**YOUR TASK**: The required result is one figure, the count of lines below with the string "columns" in them.

**DATA FOR THIS EXERCISE**:
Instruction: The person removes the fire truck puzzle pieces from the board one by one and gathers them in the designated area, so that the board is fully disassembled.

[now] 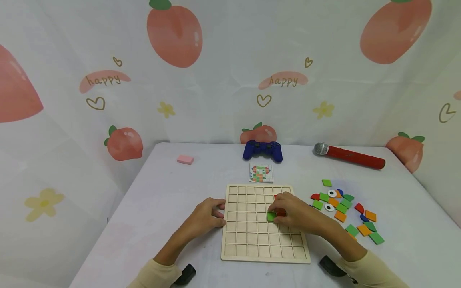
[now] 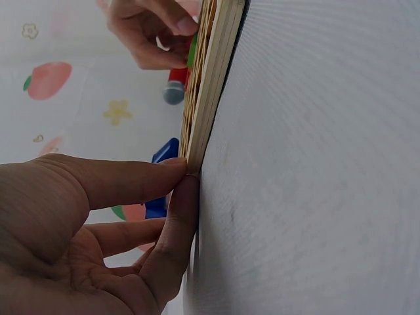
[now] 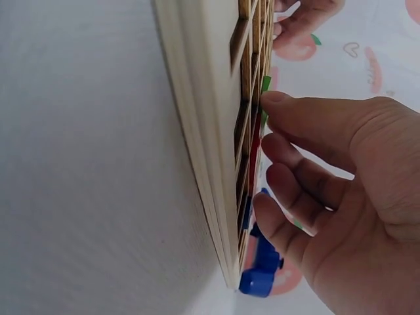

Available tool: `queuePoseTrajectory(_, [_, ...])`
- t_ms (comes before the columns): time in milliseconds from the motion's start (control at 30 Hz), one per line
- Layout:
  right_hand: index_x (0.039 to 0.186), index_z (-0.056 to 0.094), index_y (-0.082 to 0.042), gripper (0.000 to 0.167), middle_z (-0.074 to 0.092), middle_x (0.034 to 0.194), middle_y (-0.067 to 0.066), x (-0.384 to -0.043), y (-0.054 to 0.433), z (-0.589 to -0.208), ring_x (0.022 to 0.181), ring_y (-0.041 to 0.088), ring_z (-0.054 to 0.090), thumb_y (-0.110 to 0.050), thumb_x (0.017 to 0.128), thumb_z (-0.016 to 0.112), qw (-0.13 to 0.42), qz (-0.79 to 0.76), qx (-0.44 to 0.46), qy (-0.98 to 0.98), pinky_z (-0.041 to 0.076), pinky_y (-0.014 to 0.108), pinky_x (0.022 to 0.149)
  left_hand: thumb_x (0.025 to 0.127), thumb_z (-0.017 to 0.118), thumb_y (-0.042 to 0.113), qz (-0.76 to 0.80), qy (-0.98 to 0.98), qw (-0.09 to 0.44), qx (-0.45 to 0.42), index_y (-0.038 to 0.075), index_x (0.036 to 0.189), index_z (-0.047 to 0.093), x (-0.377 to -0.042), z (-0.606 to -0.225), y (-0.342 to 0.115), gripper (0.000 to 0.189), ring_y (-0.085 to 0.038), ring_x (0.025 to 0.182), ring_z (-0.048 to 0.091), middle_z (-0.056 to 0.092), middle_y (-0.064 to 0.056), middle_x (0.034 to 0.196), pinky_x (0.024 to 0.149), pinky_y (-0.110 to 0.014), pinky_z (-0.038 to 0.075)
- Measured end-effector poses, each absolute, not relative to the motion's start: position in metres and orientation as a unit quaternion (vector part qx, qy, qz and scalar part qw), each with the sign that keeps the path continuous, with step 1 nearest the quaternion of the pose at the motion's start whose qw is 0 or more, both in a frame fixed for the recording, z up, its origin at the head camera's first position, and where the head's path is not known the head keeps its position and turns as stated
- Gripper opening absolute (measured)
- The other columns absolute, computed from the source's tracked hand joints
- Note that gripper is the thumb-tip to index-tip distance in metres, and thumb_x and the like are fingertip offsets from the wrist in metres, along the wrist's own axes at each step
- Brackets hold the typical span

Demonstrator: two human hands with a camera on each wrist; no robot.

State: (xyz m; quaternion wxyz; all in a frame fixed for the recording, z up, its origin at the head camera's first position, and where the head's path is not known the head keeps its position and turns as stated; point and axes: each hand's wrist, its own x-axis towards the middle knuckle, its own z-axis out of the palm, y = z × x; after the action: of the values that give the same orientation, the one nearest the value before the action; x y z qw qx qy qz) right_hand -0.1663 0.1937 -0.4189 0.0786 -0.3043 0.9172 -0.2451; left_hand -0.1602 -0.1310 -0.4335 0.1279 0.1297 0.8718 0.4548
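Observation:
A wooden grid board (image 1: 252, 238) lies on the white table. My left hand (image 1: 206, 216) holds its left edge, thumb and a fingertip pinching the rim (image 2: 213, 85) in the left wrist view. Over the right half of the board, my right hand (image 1: 297, 212) pinches a green square tile (image 1: 271, 217) at a grid cell. In the right wrist view the thumb lies against that green tile (image 3: 266, 84). Red pieces (image 1: 281, 213) show beside and under the right hand, mostly hidden by it. A blue piece (image 3: 247, 213) also shows in the grid.
Loose green, orange, red and blue tiles (image 1: 346, 203) and white eye discs (image 1: 329, 207) lie right of the board. Behind it are a patterned card (image 1: 261, 173) and a blue game controller (image 1: 263, 150). A red microphone (image 1: 353, 156) and a pink block (image 1: 185, 159) lie farther out.

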Motion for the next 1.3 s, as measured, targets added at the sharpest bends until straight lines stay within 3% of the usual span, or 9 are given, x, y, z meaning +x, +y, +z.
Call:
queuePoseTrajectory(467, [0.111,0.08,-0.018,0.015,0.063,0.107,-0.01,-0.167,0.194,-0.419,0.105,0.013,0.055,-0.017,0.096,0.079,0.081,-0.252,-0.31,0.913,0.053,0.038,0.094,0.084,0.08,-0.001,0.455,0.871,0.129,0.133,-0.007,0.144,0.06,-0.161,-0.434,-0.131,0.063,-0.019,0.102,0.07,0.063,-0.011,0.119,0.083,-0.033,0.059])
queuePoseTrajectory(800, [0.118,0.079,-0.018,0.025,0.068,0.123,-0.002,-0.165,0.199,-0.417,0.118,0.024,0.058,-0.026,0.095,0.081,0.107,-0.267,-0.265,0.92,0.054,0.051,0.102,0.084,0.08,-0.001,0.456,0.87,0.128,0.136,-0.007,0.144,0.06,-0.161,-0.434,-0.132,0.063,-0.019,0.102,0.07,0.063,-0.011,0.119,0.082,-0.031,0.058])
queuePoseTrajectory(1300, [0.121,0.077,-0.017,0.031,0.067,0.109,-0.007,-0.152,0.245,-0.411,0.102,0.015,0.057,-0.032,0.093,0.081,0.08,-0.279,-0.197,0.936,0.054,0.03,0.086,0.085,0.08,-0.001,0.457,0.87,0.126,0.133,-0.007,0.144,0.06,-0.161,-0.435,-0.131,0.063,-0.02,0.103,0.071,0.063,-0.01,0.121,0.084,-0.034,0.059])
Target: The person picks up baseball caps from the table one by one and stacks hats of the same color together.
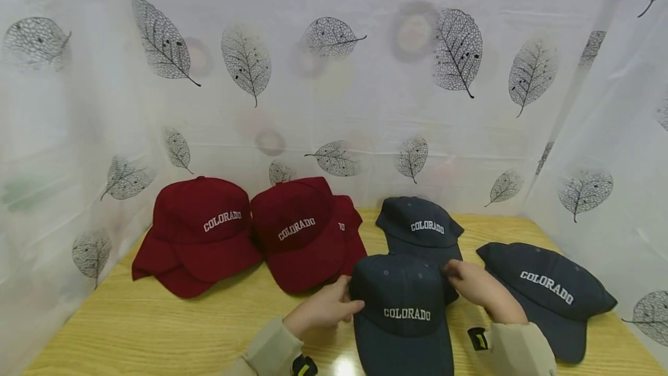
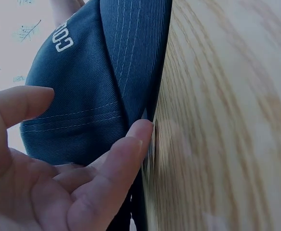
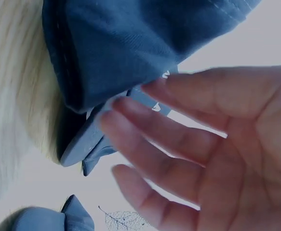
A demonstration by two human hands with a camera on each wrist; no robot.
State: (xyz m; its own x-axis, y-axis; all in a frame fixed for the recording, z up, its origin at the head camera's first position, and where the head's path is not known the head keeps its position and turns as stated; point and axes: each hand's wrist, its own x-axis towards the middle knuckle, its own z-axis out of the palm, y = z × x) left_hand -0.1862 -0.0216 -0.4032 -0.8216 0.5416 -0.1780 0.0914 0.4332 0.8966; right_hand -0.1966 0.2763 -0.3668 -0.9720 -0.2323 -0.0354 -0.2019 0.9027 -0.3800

**RESPONSE AREA**: 2